Here, just like in Combermere, life seems to mostly be made up of one “duty of the moment” after another. These dishes to wash, the doorbell to answer, these people to meet, that hedge to trim, this compost to shovel—you get the idea.

Good days and not-so-good, pleasant and stressful moments. Can I get an impression out of all that? It just is what it is. What is an impression anyway?

Then, last week, the four of us went on a field trip to the Pickering area, visiting several very old, beautiful churches, including the ruins of Rievaulx Abbey.

But the place that really struck me was a (currently) Anglican church in Pickering, Sts. Peter and Paul. In this church the walls on either side are covered with huge colorful frescoes depicting scenes from the life of Christ and the saints.

These pictures had been painted during medieval times, then plastered over during the Reformation, and were only recently uncovered and restored.

There were pictures of St George slaying the dragon, and St Christopher carrying the Christ Child across the river and many more.
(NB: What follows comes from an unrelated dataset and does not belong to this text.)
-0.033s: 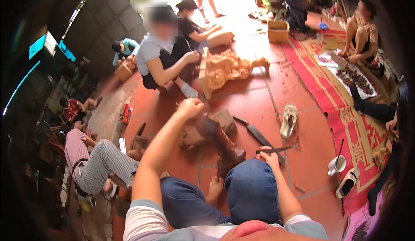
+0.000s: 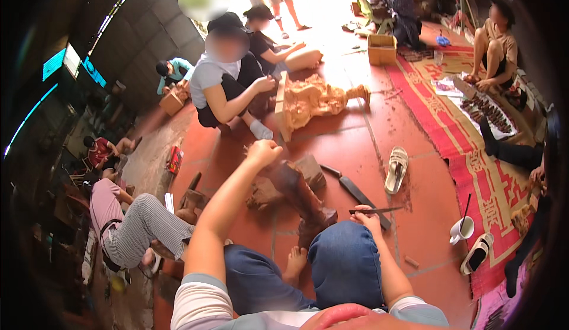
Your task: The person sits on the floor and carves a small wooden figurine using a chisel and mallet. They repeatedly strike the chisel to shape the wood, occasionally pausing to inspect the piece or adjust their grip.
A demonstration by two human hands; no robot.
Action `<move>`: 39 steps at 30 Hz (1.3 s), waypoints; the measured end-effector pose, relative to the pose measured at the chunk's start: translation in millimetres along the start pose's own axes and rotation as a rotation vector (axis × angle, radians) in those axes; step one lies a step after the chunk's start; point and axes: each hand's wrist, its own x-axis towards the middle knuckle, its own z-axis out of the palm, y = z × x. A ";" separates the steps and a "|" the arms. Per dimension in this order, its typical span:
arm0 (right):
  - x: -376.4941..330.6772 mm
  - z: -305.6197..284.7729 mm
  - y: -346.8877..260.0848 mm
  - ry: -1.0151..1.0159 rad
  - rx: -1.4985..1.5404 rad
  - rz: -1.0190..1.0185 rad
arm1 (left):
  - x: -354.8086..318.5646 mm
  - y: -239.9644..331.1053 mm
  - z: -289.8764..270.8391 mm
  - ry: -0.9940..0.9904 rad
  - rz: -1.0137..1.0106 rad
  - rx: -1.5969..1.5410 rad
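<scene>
A dark brown wood carving [image 2: 298, 191] slants between my knees, its near end by my right knee. My left hand [image 2: 264, 153] is closed at the carving's far upper end; what its curled fingers hold is hidden. Beside my right knee, my right hand [image 2: 368, 217] grips a thin, tapering dark file [image 2: 384, 210], its tip pointing right. On the tiles just beyond lies a larger flat black file [image 2: 357, 196] with a handle. Rough wood blocks [image 2: 310, 172] sit behind and beneath the carving.
A person [image 2: 228, 93] sits ahead beside a large pale wood carving [image 2: 314, 102] lying on its side. To the right are a sandal [image 2: 396, 170], a white mug [image 2: 462, 230], another sandal [image 2: 478, 252] and a red patterned mat [image 2: 474, 170]. Another person [image 2: 142, 226] sits close at left.
The whole view has shifted slightly. The thin file in my right hand has dipped a little and lies nearer level. My left hand stays closed by the carving's far end.
</scene>
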 end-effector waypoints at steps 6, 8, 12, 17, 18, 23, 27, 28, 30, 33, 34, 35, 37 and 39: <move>-17.0 26.1 -35.1 -0.108 0.101 -0.054 | -0.8 42.2 11.6 0.089 0.086 0.067; -29.7 35.9 -57.1 -0.107 0.127 -0.060 | -7.0 59.9 6.2 0.023 0.023 0.158; -50.2 48.9 -96.7 -0.125 0.178 -0.163 | -15.2 103.6 -2.0 -0.152 -0.063 0.339; -74.1 67.2 -141.4 -0.200 0.182 -0.292 | -51.2 125.3 -6.3 -0.099 0.130 0.377; -77.7 69.4 -147.8 -0.227 0.185 -0.311 | -55.3 121.4 -6.3 -0.071 0.242 0.467; -97.8 74.4 -170.0 -0.216 0.089 -0.376 | -81.9 123.5 -2.2 -0.004 0.535 0.493; -116.6 79.3 -184.9 -0.219 -0.010 -0.382 | -112.4 150.7 -2.1 0.025 0.609 0.497; -122.2 80.4 -188.8 -0.224 -0.029 -0.389 | -114.3 152.6 -6.9 -0.017 0.612 0.514; -131.3 82.5 -195.0 -0.245 -0.069 -0.415 | -114.4 153.2 -17.3 -0.101 0.618 0.548; -139.6 80.0 -199.1 -0.289 -0.126 -0.479 | -107.4 138.9 -35.0 -0.251 0.620 0.445; -141.5 75.2 -202.4 -0.297 -0.151 -0.510 | -104.6 138.2 -41.2 -0.277 0.648 0.378; -141.6 71.7 -201.1 -0.316 -0.170 -0.524 | -105.2 132.2 -47.4 -0.305 0.661 0.293; -146.7 64.9 -205.6 -0.284 -0.158 -0.499 | -103.8 124.1 -57.8 -0.287 0.670 0.189; -148.2 58.4 -207.0 -0.269 -0.147 -0.500 | -95.8 109.4 -55.6 -0.079 0.818 0.074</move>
The style of the frescoes was somewhere between an Eastern icon, and something that your six-year-old son or grandson might draw in crayon and stick to the fridge.

Not that there was a lack of artistic skill, but there was an enthusiastic inexactness about the whole thing that made them look alive. I think those pictures are my impression.

Somehow those pictures, hidden away for so many years, summed up for me this place, and the people here. I’m thinking of the kind of casual joy, hospitality, and humor I’ve seen in the older people I’ve met here, many of whom grew up in the shadow of World War II and have memories of bombings and food shortages.

Or the genuine delight that so many people seem to have at seeing human faces again after so many months of masking and lockdown. Or the man and woman at our parish that we’ve been accompanying through the RCIA process, and their quiet conviction and enthusiasm in the midst of this country still bearing visible scars of the Reformation, and where so few go to church anymore anyway.

A small, quiet flame of life and hope that doesn’t try to prove itself and doesn’t advertise itself—it just is what it is.

Just like snowdrops blooming in February or a lamb skipping across the moors. Or like a consecration of nations to Our Lady during a war. Or like those goofy, tender, sacred pictures patiently waiting beneath the plaster for century after century.

I’m pretty sure only God can make stuff like that happen. I’m glad that he does, here, and I’m glad he let me see a bit of it. Amen. That’s my impression.